When LabKey loads results that were searched against a new FASTA file, it loads the FASTA file, including all sequences and any annotations that can be parsed from the FASTA header line. Every annotation is associated with an organism and a sequence. Guessing the organism can be problematic in a FASTA file. Several heuristics are in place and work fairly well, but not perfectly. Consider a FASTA file with a sequence definition line such as:
>xyzzy
You can not infer the organism from it. Thus, the FastaDbLoader has two attributes: DefaultOrganism (a String like "Homo sapiens" and OrganismIsToBeGuessed (a boolean) accessible through getters and setters setDefaultOrganism, getDefaultOrganism, setOrganismToBeGuessed, isOrganismToBeGuessed. These two fields are exposed on the insertAnnots.post page.

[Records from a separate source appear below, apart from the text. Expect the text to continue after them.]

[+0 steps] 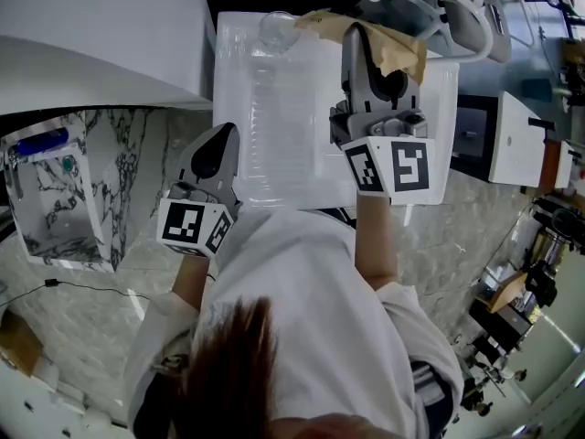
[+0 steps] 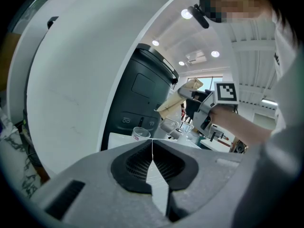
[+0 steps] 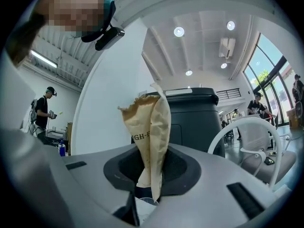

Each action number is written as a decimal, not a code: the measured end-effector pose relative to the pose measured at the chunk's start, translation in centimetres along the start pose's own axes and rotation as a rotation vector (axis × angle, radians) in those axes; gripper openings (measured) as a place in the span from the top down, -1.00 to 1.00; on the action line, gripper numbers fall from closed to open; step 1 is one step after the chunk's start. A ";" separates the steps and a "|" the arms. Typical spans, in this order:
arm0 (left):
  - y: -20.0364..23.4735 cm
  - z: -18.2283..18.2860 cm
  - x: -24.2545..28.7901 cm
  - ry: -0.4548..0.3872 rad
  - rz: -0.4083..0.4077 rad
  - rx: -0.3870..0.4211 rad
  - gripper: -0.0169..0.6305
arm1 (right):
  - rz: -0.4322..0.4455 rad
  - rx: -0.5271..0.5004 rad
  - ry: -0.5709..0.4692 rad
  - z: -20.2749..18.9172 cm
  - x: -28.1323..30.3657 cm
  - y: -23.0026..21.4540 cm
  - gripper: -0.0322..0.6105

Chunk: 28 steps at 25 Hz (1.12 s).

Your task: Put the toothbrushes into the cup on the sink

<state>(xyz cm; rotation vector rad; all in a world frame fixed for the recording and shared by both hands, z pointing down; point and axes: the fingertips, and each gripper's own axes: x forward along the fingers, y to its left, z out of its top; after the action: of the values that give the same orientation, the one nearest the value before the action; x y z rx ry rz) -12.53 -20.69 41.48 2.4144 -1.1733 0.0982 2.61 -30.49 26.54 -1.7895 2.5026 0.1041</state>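
Well, the white rectangular sink basin (image 1: 274, 144) lies before the person. The right gripper (image 3: 151, 175) pinches a crumpled brown paper wrapper (image 3: 149, 127); its contents are hidden. The left gripper (image 2: 152, 148) is closed on nothing. The clear plastic cup (image 1: 277, 27) stands at the basin's far edge.

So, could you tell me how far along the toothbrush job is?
Nothing looks done: the clear cup on the white sink shows no toothbrush. In hand: the right gripper pinches a brown paper packet; the left gripper is shut, empty. Left: getting brushes into the cup.
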 end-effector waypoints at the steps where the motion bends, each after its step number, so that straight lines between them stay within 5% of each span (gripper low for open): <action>1: 0.1 0.0 0.0 0.000 0.001 -0.002 0.90 | 0.003 0.001 0.001 -0.1 0.2 0.1 0.66; 28: 1.4 -0.8 0.2 0.025 0.015 -0.026 0.90 | 0.062 0.032 0.082 -6.8 3.9 1.1 0.67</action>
<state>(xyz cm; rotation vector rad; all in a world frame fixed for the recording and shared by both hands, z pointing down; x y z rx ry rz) -13.40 -21.27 42.79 2.3757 -1.1746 0.1175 0.26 -34.47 32.96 -1.7388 2.6009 -0.0072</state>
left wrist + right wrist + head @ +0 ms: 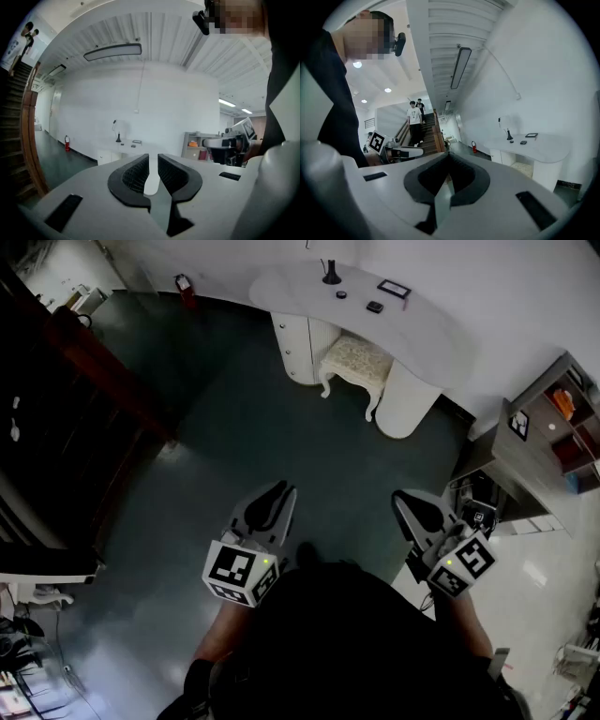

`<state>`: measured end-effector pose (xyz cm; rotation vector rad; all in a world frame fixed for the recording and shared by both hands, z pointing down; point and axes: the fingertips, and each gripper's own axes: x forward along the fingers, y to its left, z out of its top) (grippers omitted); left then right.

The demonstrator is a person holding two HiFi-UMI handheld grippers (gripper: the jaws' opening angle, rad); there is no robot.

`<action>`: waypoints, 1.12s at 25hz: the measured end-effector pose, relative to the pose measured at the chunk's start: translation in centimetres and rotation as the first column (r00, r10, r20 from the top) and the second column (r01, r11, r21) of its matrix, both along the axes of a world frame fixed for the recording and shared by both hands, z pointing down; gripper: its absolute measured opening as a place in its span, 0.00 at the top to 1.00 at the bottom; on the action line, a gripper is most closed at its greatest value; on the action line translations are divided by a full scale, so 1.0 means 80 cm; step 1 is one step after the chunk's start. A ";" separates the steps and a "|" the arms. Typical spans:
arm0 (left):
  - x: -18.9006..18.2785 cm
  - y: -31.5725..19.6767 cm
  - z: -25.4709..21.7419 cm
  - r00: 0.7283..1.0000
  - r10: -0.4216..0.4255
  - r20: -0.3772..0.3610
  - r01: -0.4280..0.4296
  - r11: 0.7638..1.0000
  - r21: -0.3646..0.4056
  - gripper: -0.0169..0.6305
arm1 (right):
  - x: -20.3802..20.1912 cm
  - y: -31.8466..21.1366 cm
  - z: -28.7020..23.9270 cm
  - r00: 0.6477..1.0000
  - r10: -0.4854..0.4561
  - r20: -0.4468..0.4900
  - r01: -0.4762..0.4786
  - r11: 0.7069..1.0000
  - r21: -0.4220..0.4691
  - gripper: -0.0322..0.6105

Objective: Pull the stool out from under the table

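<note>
The stool (354, 362) has a cream cushion and white curved legs, and it stands tucked under the white curved table (441, 329) at the far wall. In the right gripper view the table (534, 145) and a bit of the stool (525, 167) show at the right. Both grippers hang over the dark floor near my body, well short of the stool. My left gripper (280, 487) (153, 157) has a narrow slit between its pads and holds nothing. My right gripper (401, 495) (449, 157) has its jaws together with nothing in them.
A lamp (330, 276) and small dark items sit on the table. A dark staircase with a wooden rail (103, 371) runs along the left. A grey shelf unit (553, 427) stands at the right. A fire extinguisher (185, 285) is by the far wall. People (414, 123) stand on the stairs.
</note>
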<state>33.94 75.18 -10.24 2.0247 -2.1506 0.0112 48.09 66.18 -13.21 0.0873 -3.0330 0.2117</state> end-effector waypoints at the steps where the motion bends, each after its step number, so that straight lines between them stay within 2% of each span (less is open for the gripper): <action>1: -0.003 0.001 -0.001 1.000 0.000 0.000 0.000 1.000 0.005 0.87 | -0.004 0.004 -0.002 1.000 -0.003 0.009 0.003 1.000 -0.004 0.93; 10: -0.034 0.003 0.005 1.000 -0.011 -0.007 0.011 1.000 0.010 0.87 | -0.034 0.000 0.008 1.000 -0.002 -0.004 0.002 1.000 -0.006 0.93; 17: -0.085 0.019 0.009 0.999 -0.032 -0.008 0.032 0.999 0.018 0.87 | -0.095 0.024 -0.003 0.998 -0.061 0.020 0.061 0.998 0.022 0.92; 22: -0.124 0.037 0.015 0.997 -0.034 0.075 0.034 0.999 0.005 0.87 | -0.127 0.021 0.019 0.999 -0.020 -0.040 0.021 1.000 0.013 0.92; 28: -0.155 0.046 0.025 0.998 -0.003 0.060 0.002 1.000 0.018 0.87 | -0.168 0.032 0.040 0.995 -0.030 -0.091 0.031 0.999 0.018 0.92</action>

Why is there a "Should Guess Organism?" option? If you know that your FASTA file comes from Human or Mouse samples, you can set the DefaultOrganism to "Homo sapiens" or "Mus musculus" and tell the system not to guess the organism. In this case, it uses the default. This saves tons of time when you know your FASTA file came from a single organism.
Important caveat: Do not assume that the organism used as the name of the FASTA file is correct. The Bovine_Mini.fasta file, for example, sounds like it contains data from cows alone. In reality, it contains sequences from about 777 organisms.